[STORED DATA — start]

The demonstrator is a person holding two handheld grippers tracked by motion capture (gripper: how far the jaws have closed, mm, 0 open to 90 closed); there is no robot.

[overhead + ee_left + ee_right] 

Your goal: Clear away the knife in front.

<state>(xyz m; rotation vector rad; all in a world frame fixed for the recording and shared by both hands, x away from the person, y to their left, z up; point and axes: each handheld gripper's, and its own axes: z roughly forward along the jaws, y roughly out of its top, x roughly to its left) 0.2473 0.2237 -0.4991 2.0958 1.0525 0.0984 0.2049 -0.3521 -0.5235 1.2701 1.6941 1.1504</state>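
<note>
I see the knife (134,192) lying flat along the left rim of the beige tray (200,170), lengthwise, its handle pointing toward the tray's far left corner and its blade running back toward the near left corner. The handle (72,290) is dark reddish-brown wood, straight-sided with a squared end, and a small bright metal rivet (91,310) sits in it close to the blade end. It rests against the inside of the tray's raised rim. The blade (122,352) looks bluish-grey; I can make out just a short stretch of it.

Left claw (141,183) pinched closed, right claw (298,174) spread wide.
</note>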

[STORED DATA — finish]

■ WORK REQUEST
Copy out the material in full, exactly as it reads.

■ RESULT FOR THIS EXERCISE
The demonstrator is a person holding two handheld grippers tracked by motion capture (gripper: how far the jaws have closed, mm, 0 open to 90 closed); there is no robot.

[overhead + ee_left + ee_right] 

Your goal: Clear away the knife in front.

<state>(xyz m; rotation vector rad; all in a world frame fixed for the recording and shared by both hands, x away from the person, y to their left, z up; point and axes: each handheld gripper's, and its own axes: z roughly forward along the jaws, y roughly out of its top, x roughly to its left) 0.2473 0.2237 -0.4991 2.0958 1.0525 0.0984 0.2049 -0.3521 -0.5235 1.2701 1.6941 1.1504</state>
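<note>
I see the knife (134,192) lying flat along the left rim of the beige tray (200,170), lengthwise, its handle pointing toward the tray's far left corner and its blade running back toward the near left corner. The handle (72,290) is dark reddish-brown wood, straight-sided with a squared end, and a small bright metal rivet (91,310) sits in it close to the blade end. It rests against the inside of the tray's raised rim. The blade (122,352) looks bluish-grey; I can make out just a short stretch of it.

Left claw (141,183) pinched closed, right claw (298,174) spread wide.
</note>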

The answer has been fully stated.